---------- Dataset extract ----------

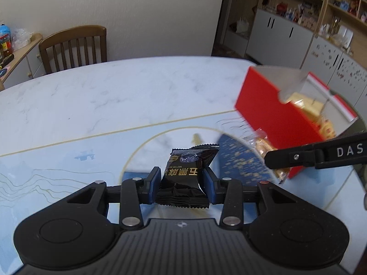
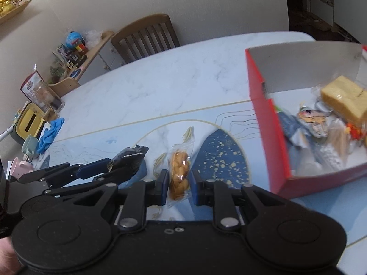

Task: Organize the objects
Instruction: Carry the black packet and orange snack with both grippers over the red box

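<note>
My left gripper (image 1: 181,178) is shut on a black snack packet (image 1: 187,174) with gold lettering, held above the blue patterned table mat (image 1: 57,171). In the right wrist view that same packet (image 2: 128,160) and the left gripper (image 2: 110,167) show at the lower left. My right gripper (image 2: 179,183) is shut on a clear packet of golden pastry (image 2: 180,176), also lifted off the mat (image 2: 229,165). A red open box (image 2: 266,123) with several wrapped snacks inside, among them a yellow cake slice (image 2: 344,98), stands to the right. In the left wrist view the red box (image 1: 275,114) lies behind the right gripper's finger (image 1: 316,155).
The marble table top (image 1: 114,96) stretches back to a wooden chair (image 1: 73,45). Cups (image 2: 29,146), a blue cloth (image 2: 50,133) and a yellow box (image 2: 29,119) crowd the table's left edge. Cabinets and shelves (image 1: 298,27) stand at the far right.
</note>
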Available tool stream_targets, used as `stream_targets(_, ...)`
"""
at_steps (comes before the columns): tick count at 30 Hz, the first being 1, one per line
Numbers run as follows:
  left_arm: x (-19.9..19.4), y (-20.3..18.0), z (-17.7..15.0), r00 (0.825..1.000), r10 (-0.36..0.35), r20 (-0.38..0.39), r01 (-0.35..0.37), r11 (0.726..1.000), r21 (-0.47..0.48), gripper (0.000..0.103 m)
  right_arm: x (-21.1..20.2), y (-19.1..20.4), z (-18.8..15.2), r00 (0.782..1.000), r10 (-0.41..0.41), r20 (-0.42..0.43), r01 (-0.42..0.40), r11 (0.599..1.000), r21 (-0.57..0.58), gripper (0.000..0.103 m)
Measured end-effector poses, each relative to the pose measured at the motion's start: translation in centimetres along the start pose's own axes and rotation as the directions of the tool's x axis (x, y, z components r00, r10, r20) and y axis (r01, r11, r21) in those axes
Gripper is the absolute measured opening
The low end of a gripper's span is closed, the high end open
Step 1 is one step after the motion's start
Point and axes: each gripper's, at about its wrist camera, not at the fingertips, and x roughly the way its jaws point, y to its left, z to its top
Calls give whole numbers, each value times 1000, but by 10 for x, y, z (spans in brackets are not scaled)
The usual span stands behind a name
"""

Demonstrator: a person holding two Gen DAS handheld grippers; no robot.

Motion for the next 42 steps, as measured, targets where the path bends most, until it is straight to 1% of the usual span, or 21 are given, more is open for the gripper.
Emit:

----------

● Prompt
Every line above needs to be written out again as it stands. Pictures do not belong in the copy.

● Output below
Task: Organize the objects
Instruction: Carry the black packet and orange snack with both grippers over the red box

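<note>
My left gripper (image 1: 181,178) is shut on a black snack packet (image 1: 187,174) with gold lettering, held above the blue patterned table mat (image 1: 57,171). In the right wrist view that same packet (image 2: 128,160) and the left gripper (image 2: 110,167) show at the lower left. My right gripper (image 2: 179,183) is shut on a clear packet of golden pastry (image 2: 180,176), also lifted off the mat (image 2: 229,165). A red open box (image 2: 266,123) with several wrapped snacks inside, among them a yellow cake slice (image 2: 344,98), stands to the right. In the left wrist view the red box (image 1: 275,114) lies behind the right gripper's finger (image 1: 316,155).
The marble table top (image 1: 114,96) stretches back to a wooden chair (image 1: 73,45). Cups (image 2: 29,146), a blue cloth (image 2: 50,133) and a yellow box (image 2: 29,119) crowd the table's left edge. Cabinets and shelves (image 1: 298,27) stand at the far right.
</note>
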Available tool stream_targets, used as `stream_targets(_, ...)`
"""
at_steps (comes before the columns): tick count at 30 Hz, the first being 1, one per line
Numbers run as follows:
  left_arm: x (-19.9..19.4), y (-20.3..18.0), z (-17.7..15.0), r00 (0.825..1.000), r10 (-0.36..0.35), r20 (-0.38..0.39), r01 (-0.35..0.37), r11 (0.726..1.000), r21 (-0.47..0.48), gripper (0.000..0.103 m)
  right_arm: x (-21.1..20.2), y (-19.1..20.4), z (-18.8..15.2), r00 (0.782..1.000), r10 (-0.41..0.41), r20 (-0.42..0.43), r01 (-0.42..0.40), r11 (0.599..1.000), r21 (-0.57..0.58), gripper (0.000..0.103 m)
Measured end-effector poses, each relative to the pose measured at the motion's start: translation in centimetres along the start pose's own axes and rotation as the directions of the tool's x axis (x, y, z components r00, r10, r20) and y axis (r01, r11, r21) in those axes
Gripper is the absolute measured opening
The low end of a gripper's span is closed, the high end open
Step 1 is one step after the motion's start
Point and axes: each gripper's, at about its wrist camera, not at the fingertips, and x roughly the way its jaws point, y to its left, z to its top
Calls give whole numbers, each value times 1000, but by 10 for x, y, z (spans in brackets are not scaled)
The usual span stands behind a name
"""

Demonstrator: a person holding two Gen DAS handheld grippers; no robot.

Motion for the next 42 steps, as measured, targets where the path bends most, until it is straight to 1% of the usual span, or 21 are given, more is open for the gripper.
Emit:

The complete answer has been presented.